Recent court decisions could make it more difficult for scientists to individually secure usage rights for research involving the study of human biological materials, as patients and clinicians have begun to question exactly what is granted—and to whom it is granted—when a patient signs an informed consent agreement.

These court decisions deal largely with questions of ownership and commercial gain, and have not led to changes in existing federal guidelines for research involving human biological materials, which focus on ensuring ethical practices and protecting patient privacy rights. Indeed, there exists a delicate line between information that is scientifically valuable and information that potentially violates a patient’s right to privacy. There is a concern that the research use of genetic information could infringe upon an individual’s privacy and, if misused, could result in trauma or discrimination (e.g., paternity findings or diagnosis of incurable genetic disease). Researchers must be aware that patient concerns focus not only on privacy, but on questions of ownership, particularly as the commercial potential of donated biological materials is closer to being realized.

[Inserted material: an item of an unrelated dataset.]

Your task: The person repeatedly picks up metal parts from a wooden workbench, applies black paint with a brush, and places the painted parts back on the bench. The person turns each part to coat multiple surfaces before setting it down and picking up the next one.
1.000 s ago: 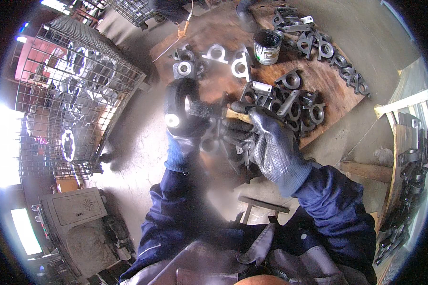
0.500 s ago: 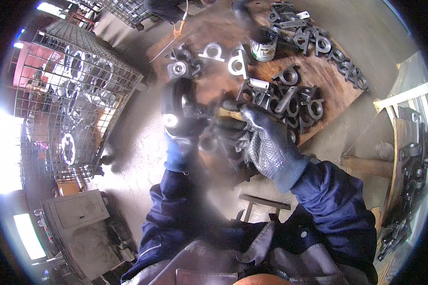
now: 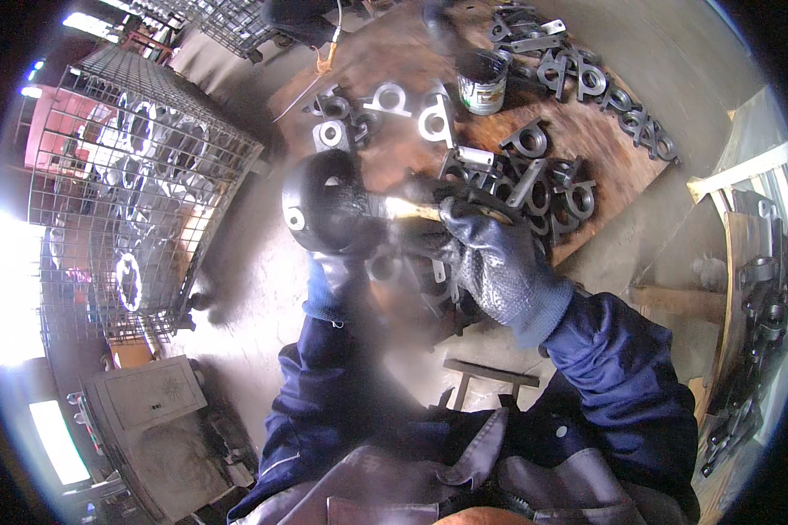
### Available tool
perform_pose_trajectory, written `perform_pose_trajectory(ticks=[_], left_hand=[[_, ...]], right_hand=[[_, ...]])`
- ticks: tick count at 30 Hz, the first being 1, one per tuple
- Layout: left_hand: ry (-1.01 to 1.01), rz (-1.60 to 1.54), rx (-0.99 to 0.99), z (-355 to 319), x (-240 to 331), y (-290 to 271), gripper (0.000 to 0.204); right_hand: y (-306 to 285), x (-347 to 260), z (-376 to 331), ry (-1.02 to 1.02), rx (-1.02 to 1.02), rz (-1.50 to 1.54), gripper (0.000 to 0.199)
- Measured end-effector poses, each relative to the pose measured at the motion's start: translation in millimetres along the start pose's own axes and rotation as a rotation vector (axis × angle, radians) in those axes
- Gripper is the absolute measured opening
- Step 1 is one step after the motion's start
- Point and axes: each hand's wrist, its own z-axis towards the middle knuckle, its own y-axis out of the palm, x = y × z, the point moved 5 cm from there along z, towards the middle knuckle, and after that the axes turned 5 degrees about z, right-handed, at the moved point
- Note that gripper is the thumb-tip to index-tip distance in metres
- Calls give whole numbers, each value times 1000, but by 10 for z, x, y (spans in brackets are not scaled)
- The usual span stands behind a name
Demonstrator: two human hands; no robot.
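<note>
My left hand (image 3: 337, 261), in a dark glove, grips a black metal ring bracket (image 3: 311, 197) from below; its fingers are mostly hidden by the part. In my right hand (image 3: 499, 271), gloved in grey-blue with a dark coating, is a paintbrush (image 3: 416, 209) with a pale ferrule and a wooden handle. Its dark tip meets the bracket's right side, blurred there. Beyond both hands lies a rust-brown plate (image 3: 604, 140) bearing several grey ring brackets (image 3: 532, 140). A stained can (image 3: 483, 94) stands among them, dark at its mouth.
Stacked ring parts fill a wire mesh cage (image 3: 149, 166) at the left. Nearer stands a grey cabinet (image 3: 153, 389). A wooden rack (image 3: 734, 289) with dark parts is at the right. An orange-ended cable (image 3: 326, 59) hangs at the far side. A small metal stand (image 3: 490, 373) sits near my body.
The bracket in my left hand has turned and shifted slightly left, so its ring faces me more. The brush has swung in my right hand, showing more of its ferrule and handle.
</note>
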Motion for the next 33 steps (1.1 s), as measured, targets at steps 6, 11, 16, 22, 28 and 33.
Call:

Where is the focus of any inquiry? The case law reveals that it involves a careful analysis of the substance and scope of informed consent. When must a specifically-defined, informed consent be obtained from subjects whose biological materials are to be donated to, or stored in, a biorepository? What parameters must be specified within that consent document?
In general, written informed consent should be obtained, without coercion, from each donor-subject whose data will be entered into the database, in accordance with the Department of Health and Human Services regulations at 45 C.F.R 46.116.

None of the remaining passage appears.